YOUR ASSIGNMENT
Of the material below, only the lines from the line containing "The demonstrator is" down to the line containing "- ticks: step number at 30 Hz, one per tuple" belong in the answer, written out exactly.

EXCERPTED RECORDS
════════
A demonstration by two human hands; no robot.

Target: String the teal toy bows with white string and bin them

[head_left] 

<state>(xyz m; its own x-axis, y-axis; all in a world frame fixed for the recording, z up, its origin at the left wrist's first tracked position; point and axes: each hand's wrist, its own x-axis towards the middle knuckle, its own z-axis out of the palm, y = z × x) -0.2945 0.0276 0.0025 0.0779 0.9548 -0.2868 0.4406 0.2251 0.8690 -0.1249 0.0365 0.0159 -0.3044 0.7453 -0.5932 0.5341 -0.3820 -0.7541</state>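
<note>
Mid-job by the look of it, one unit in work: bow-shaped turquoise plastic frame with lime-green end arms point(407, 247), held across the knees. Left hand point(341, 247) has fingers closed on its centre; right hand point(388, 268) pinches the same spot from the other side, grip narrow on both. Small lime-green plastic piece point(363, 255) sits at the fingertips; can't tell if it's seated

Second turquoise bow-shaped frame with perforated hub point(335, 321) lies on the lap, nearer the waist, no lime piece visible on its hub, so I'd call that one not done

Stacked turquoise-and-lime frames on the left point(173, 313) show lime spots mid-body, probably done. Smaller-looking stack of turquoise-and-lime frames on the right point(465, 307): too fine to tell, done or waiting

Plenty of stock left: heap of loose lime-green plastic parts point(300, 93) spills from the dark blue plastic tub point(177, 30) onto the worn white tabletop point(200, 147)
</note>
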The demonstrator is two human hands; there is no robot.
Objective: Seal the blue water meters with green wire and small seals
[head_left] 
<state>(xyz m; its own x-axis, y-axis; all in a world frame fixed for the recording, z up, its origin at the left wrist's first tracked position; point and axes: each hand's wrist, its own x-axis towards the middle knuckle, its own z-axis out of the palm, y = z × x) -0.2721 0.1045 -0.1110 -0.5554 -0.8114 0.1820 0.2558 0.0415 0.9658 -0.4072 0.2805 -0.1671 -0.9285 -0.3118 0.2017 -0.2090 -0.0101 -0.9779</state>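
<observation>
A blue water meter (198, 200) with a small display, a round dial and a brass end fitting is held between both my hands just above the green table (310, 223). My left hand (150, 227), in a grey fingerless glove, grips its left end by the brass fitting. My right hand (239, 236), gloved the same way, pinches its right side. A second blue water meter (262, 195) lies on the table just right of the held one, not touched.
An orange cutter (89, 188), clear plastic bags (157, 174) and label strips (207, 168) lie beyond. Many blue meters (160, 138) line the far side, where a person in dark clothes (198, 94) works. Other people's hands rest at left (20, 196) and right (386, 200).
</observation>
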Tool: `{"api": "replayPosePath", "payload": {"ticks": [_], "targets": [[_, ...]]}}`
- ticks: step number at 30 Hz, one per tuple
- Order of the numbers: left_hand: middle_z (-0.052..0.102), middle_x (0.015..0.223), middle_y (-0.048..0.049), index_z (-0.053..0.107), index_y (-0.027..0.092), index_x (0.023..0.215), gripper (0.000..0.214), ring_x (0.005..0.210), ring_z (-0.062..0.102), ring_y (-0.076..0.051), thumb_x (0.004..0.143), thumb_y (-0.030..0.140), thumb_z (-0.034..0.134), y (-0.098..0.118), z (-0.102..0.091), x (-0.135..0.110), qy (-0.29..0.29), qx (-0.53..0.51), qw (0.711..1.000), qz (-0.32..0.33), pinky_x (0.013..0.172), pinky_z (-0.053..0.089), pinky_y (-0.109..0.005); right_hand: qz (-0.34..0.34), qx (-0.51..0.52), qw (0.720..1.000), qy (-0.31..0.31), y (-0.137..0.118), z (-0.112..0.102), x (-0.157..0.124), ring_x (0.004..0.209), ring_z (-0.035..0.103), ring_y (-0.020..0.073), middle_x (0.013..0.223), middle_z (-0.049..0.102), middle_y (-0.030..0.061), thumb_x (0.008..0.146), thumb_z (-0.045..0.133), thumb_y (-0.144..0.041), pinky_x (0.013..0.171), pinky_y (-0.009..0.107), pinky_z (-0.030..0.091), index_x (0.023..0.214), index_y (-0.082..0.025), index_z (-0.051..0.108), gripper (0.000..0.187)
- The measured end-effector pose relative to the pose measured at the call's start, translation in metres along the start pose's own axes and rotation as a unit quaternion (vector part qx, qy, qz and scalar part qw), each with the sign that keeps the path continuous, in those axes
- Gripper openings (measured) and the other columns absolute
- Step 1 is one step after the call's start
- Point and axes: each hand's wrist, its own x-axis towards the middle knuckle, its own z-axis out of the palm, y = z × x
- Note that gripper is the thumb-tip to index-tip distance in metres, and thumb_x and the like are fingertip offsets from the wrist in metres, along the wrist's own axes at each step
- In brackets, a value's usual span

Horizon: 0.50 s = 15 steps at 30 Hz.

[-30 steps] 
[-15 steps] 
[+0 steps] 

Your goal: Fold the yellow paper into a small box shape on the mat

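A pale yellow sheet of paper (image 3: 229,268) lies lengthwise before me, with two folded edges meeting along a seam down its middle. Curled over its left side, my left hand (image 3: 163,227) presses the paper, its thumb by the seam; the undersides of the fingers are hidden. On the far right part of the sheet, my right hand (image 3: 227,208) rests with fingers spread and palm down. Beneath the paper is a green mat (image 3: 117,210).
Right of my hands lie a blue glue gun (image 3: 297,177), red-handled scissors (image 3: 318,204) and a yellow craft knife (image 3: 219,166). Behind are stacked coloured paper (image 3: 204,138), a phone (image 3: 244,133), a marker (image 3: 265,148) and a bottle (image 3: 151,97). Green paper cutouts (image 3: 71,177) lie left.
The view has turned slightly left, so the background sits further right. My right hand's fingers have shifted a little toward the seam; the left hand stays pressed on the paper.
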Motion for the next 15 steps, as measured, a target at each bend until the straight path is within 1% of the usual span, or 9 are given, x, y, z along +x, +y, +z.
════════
ANSWER SPACE
The demonstrator is two human hands; there is no robot.
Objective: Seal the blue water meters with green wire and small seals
[head_left] 
<state>(xyz m; its own x-axis, y-axis; all in a world frame fixed for the recording, z up, its origin at the left wrist's first tracked position; point and axes: each hand's wrist, its own x-axis towards the middle knuckle, its own z-axis out of the palm, y = z × x) -0.2721 0.1045 -0.1110 -0.5554 -0.8114 0.1820 0.2558 0.0415 0.9658 -0.4072 0.2805 -0.1671 -0.9285 -0.3118 0.2017 -0.2090 -0.0101 -0.9779</state>
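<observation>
A blue water meter (198, 200) with a small display, a round dial and a brass end fitting is held between both my hands just above the green table (310, 223). My left hand (150, 227), in a grey fingerless glove, grips its left end by the brass fitting. My right hand (239, 236), gloved the same way, pinches its right side. A second blue water meter (262, 195) lies on the table just right of the held one, not touched.
An orange cutter (89, 188), clear plastic bags (157, 174) and label strips (207, 168) lie beyond. Many blue meters (160, 138) line the far side, where a person in dark clothes (198, 94) works. Other people's hands rest at left (20, 196) and right (386, 200).
</observation>
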Tool: `{"api": "replayPosePath", "payload": {"ticks": [_], "targets": [[_, ...]]}}`
- ticks: step number at 30 Hz, one per tuple

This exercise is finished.